From: Fenghua Yu on
> > +This driver permits reading package level temperature sensor embedded inside
> > +Intel CPU package. The sensors can be in core, uncore, memroy controller, or
>
> memroy --> memory
Will change the typo.

> > +other componenets in a package. The feature is first implemented in Intel Sandy
>
> componenets --> components
>
Ditto.

> > +Bridge platform.
> > +
> Just for clarification - you mention a number of sensors, but unless
> I am missing something only the package sensor is implemented. Is that correct ?
Do you mean "only the core sensor"? I think the Sandy Bridge only implements
core sensor now. I would think in the future more sensors could be implemented.
If only core sensors are implemented, there is no need to have the package
level thermal hw MSRs because OS can get all package level thermal info by
enumerating all core sensors in a package.

>
> > +Temperature is measured in degrees Celsius and measurement resolution is
> > +1 degree C. Valid temperatures are from 0 to TjMax degrees C, because the actual
> > +value of temperature register is in fact a delta from TjMax.
> > +
> From the code, it seems that negative values can be reported. Is it guaranteed
> by the chip that (TjMax - MSR_IA32_TEMPERATURE_TARGET) >= 0 ? Otherwise, the
> minimum temperature would be (TjMax - 127).
>
> > +Temperature known as TjMax is the maximum junction temperature of package.
> > +Intel defines this temperature as 125C. At this temperature, protection
>
> Your driver bails out at TjMax >= 120, so there is some inconsistency.
> Also, it seems that this is not a constant, since you are reading
> MSR_IA32_TEMPERATURE_TARGET to get the value.
>
> Since the CPUs supporting the package sensor presumably also all support
> reading TjMax, maybe you can reword the above text to reflect this.
>
You are right. I forgot to update this part. I'll reword it.

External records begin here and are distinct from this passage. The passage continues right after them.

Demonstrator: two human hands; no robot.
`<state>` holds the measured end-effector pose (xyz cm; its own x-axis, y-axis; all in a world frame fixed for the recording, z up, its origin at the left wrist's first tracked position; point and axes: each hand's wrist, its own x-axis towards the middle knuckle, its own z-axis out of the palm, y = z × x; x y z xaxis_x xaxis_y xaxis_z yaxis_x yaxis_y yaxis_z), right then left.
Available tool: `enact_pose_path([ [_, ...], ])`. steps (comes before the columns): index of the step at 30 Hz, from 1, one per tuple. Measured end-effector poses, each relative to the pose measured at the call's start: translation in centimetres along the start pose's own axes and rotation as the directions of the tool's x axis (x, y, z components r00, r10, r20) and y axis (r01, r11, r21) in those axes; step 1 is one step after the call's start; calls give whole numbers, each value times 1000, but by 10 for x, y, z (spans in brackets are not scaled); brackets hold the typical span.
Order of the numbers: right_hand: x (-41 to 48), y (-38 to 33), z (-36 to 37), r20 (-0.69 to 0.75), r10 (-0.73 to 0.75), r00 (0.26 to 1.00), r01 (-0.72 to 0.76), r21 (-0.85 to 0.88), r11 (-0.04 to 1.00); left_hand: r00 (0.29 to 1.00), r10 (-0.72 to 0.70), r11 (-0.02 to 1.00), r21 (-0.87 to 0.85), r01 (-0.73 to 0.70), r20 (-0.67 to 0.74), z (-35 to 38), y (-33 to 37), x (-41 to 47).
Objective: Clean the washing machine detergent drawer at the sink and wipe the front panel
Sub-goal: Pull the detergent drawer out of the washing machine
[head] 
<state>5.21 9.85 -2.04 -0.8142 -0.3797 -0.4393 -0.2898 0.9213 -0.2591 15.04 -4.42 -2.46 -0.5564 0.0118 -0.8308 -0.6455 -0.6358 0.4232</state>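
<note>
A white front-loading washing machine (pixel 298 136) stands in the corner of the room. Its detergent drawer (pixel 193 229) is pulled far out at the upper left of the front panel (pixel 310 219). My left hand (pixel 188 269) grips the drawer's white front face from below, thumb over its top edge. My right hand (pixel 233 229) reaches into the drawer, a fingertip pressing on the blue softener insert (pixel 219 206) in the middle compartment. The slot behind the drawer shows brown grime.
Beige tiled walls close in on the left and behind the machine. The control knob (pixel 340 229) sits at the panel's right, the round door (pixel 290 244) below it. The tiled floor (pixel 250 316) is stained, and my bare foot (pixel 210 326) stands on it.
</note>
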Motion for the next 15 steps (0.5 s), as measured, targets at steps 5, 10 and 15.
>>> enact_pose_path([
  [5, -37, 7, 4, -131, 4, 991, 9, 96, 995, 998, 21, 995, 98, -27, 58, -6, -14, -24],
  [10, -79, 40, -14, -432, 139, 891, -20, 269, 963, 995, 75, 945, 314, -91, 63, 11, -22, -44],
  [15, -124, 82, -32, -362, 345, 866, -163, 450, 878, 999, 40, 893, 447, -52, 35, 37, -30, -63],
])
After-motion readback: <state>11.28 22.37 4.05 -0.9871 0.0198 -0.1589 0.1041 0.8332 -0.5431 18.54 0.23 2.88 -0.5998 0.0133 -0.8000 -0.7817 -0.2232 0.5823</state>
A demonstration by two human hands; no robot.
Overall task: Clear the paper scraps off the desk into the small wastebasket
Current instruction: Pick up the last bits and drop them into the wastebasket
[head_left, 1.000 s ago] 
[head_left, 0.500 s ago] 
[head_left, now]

> > +mechanism will perform actions to forcibly cool down the processor. Alarm
> > +may be raised, if the temperature grows enough (more than TjMax) to trigger
> > +the Out-Of-Spec bit. Following table summarizes the exported sysfs files:
> > +
> > +temp1_input - Package temperature (in millidegrees Celsius).
> > +temp1_crit - Maximum junction temperature (in millidegrees Celsius).
> > +temp1_crit_alarm - Set when Out-of-spec bit is set, never clears.
> > + Correct CPU operation is no longer guaranteed.
> > +temp1_label - Contains string "Pysical package id X", where X is physical
>
> Pysical --> Physical.
> I would suggest to drop the "id" for consistency. Core sensor names don't
> include "id" either.
>
> I am not sure if "physical" should be included in the first place.
> Also, above description suggests that future CPUs might add more sensors.
> If so, the name should probably reflect the location of the current sensor,
> ie be something like "Package core X" or "Core package X" or "Package X (core)".
How about just using "package X" to align with coretemp for now? Currently there
is no interface to tell which sensor it is.

Thanks.

-Fenghua
--
To unsubscribe from this list: send the line "unsubscribe linux-kernel" in
the body of a message to majordomo(a)vger.kernel.org
More majordomo info at http://vger.kernel.org/majordomo-info.html
Please read the FAQ at http://www.tux.org/lkml/
From: Fenghua Yu on
On Thu, Jul 22, 2010 at 11:58:14AM -0700, Guenter Roeck wrote:
> On Thu, Jul 22, 2010 at 01:52:25PM -0400, Fenghua Yu wrote:
> > > Just for clarification - you mention a number of sensors, but unless
> > > I am missing something only the package sensor is implemented. Is that correct ?
> > Do you mean "only the core sensor"? I think the Sandy Bridge only implements
> > core sensor now. I would think in the future more sensors could be implemented.
> > If only core sensors are implemented, there is no need to have the package
> > level thermal hw MSRs because OS can get all package level thermal info by
> > enumerating all core sensors in a package.
> >
> Now you lost me. I understand there are the per-core sensors, read through coretemp,
> plus one package level sensor. Do you associate this existing package level sensor
> with any of the locations mentioned above (core, uncore, memory, other), or is
> that unknown ? If it is unknown, you might want to mention it.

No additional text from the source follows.